#### [TASK DESCRIPTION]
Reading through the lines below, count those that include the string "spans"; the answer is that number and nothing else.

(Excerpts from a dataset)
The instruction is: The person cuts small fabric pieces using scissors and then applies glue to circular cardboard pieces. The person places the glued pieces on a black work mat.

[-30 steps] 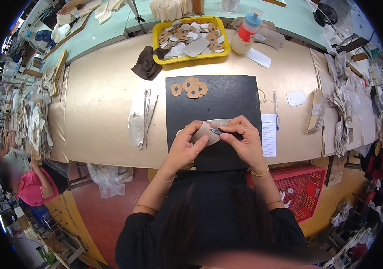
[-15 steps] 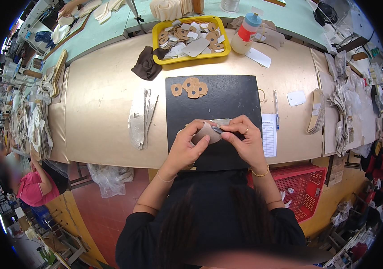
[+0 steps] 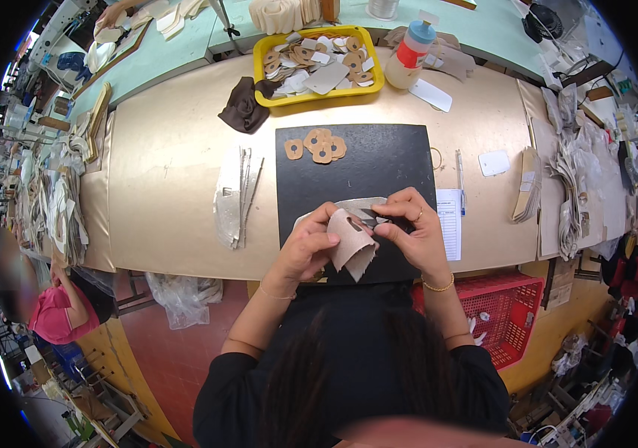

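Observation:
My left hand (image 3: 306,245) is closed, thumb and fingers pinching a beige fabric piece (image 3: 354,250) that hangs bent over the near part of a black board (image 3: 349,175). A dark slot shows in the piece's upper part. My right hand (image 3: 414,233) is closed too, its thumb and fingertips on a small dark grey pointed item (image 3: 376,218) against the slot side of the fabric; its exact kind is hard to make out. Behind my fingers a flat pale grey piece shows in part. Several tan cutouts with dark central holes (image 3: 322,148) lie on the board's far left.
A yellow tray (image 3: 261,88) of cut pieces and a blue-capped bottle (image 3: 408,60) stand at the back. A dark cloth (image 3: 244,108) and grey strips (image 3: 231,198) lie left, a paper sheet (image 3: 448,224) and pen (image 3: 461,183) right. A red crate (image 3: 532,310) sits below.
The fabric has turned and unfolded downward, so its slot and ragged lower edge now show. My left fingers have shifted on it slightly; my right hand stays close beside it.

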Demonstrator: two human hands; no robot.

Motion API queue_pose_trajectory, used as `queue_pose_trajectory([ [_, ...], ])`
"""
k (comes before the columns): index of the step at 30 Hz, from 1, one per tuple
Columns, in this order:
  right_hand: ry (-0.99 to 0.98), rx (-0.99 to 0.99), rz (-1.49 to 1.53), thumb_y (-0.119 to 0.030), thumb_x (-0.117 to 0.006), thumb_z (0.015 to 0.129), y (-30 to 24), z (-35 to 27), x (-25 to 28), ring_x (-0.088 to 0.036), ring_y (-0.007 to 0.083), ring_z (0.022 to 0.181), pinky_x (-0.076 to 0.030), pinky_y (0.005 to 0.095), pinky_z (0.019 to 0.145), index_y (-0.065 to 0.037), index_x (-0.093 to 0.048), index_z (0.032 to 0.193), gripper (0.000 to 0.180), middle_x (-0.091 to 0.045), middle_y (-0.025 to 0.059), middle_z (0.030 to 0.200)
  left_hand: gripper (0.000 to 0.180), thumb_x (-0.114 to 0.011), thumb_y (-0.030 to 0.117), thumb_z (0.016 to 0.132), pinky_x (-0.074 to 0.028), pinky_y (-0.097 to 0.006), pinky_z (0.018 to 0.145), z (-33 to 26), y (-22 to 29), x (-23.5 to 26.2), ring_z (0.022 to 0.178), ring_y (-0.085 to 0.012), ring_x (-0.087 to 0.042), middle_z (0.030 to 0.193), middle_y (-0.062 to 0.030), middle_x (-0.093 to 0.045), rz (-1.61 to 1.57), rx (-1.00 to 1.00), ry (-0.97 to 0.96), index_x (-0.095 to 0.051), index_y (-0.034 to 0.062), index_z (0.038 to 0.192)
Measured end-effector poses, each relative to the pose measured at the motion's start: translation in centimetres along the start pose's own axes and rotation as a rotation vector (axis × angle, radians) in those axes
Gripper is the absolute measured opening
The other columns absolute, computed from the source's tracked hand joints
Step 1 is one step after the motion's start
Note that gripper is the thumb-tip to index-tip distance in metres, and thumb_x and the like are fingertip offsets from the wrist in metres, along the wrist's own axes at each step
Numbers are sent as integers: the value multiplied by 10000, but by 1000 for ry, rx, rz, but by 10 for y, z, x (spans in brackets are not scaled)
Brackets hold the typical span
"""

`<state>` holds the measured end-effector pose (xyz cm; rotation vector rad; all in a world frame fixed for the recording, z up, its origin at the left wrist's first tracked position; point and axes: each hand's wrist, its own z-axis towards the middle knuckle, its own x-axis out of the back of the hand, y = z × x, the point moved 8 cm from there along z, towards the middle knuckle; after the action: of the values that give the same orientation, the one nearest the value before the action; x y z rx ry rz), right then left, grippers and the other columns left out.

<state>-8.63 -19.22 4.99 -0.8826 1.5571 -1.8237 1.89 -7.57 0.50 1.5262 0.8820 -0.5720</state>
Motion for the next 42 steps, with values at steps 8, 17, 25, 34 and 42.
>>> queue_pose_trajectory([
  [8,-79,69,15,-79,-797,745,-9,2,-9,-592,134,828,-469,249,703,-71,-742,1030,291,-604,45,913,369,-544,106,796,-509,-573,901,-1,-7,-23,1005,-448,-618,1081,-244,-594,-306,65,-140,-485,2,1145],
  [17,-34,136,-111,-108,-788,751,-23,0,-8,-585,143,795,-471,256,688,-72,-751,1005,259,-597,42,880,282,-544,103,776,-497,-511,895,-1,-6,-24,1001,-427,-613,1017,-232,-617,-320,44,-116,-512,21,1044],
  [25,-41,139,-166,-107,-793,738,-30,0,-6,-575,140,773,-467,257,672,-67,-755,990,258,-599,40,870,287,-551,130,772,-502,-500,874,-2,-3,-25,994,-416,-608,1007,-230,-607,-253,45,-98,-515,16,1033],
  [34,-77,264,-230,-41,-789,725,-42,6,-5,-614,162,707,-489,270,603,-77,-747,975,256,-621,48,855,252,-563,169,790,-523,-471,805,1,-1,-27,934,-402,-595,965,-220,-581,-257,30,-142,-514,11,980],
  [42,-121,241,-255,-68,-804,715,-43,10,-4,-588,136,755,-473,254,624,-69,-755,962,252,-605,39,865,316,-578,154,810,-455,-455,925,-1,1,-33,1035,-377,-592,1079,-203,-587,-369,77,-284,-506,37,1094],
])
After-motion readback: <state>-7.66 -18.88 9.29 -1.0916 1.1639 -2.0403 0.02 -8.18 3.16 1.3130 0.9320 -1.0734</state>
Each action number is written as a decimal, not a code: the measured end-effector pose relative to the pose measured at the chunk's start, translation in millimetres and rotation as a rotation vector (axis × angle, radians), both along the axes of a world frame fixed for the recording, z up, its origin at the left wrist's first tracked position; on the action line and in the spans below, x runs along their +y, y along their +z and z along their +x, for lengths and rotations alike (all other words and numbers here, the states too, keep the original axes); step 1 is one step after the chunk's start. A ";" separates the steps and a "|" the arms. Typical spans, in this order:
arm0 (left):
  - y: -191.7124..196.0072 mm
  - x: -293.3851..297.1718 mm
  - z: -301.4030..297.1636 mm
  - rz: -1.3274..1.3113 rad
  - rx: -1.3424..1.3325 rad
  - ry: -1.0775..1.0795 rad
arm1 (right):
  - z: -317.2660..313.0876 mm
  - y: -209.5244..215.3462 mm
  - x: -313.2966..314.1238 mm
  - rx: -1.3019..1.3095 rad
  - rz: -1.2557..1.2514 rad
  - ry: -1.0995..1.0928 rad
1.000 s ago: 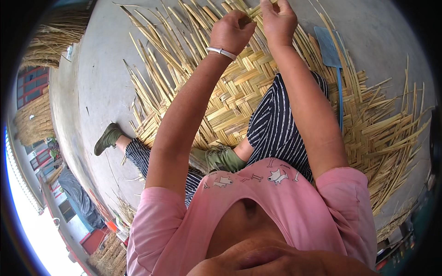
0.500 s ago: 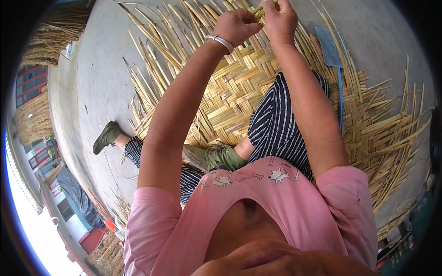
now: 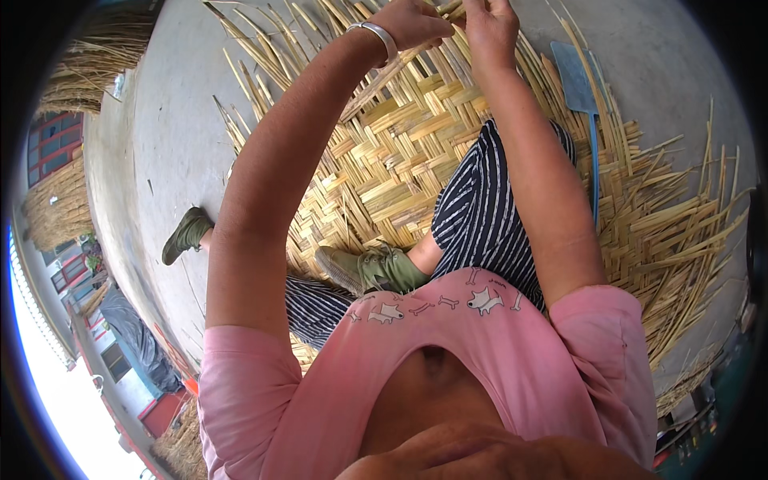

#### [ANSWER TO THE EXERCISE]
2